Exercise details => Tally every line of the listing below that holds "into", then give the tally alone.

Dataset =>
★ ★ ★ ★

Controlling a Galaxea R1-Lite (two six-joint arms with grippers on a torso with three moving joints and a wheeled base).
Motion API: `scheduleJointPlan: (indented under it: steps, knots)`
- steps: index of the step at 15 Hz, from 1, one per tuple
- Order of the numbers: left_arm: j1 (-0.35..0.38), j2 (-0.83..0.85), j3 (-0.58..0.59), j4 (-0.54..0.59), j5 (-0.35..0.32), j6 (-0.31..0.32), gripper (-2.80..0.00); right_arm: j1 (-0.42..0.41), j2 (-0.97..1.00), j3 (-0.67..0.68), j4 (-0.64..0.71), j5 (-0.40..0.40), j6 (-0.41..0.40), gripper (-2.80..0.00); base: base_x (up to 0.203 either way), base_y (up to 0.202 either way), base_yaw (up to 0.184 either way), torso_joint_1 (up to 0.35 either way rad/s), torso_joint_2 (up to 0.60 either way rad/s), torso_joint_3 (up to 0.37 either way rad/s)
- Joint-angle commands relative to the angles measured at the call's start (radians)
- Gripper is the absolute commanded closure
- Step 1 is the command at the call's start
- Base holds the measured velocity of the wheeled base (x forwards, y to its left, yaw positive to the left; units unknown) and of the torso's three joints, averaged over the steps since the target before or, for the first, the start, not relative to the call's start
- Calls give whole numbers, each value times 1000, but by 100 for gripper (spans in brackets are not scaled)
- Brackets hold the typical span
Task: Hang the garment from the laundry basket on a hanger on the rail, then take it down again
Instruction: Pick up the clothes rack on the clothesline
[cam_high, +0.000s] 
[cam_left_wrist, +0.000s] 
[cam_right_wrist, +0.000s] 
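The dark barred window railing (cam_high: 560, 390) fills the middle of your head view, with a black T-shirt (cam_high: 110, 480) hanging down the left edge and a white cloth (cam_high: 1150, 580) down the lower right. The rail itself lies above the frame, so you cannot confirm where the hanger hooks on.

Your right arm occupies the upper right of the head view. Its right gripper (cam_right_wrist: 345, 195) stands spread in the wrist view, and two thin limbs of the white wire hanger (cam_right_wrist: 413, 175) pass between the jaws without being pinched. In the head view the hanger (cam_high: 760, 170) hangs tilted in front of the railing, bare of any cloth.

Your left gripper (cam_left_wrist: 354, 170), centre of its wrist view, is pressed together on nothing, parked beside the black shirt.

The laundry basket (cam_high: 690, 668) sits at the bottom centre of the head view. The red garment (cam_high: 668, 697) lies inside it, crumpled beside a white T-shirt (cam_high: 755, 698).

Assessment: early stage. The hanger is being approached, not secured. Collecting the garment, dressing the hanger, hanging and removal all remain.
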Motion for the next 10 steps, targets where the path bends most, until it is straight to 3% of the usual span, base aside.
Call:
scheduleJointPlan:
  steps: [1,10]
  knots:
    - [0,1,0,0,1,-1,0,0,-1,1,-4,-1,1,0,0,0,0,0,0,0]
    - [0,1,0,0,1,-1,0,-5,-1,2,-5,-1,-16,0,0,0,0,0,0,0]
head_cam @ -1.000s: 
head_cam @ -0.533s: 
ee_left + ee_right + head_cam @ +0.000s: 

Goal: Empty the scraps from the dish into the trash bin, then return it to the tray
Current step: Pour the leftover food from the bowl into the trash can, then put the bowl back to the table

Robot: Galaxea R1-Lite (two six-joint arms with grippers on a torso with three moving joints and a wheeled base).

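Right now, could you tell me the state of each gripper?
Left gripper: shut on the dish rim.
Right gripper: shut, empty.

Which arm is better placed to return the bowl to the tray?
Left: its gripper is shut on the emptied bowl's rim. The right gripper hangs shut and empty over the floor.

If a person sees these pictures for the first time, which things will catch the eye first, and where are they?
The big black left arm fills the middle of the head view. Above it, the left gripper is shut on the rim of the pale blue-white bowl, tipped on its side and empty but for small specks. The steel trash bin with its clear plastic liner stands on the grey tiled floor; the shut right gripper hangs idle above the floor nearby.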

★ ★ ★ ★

Task response => 2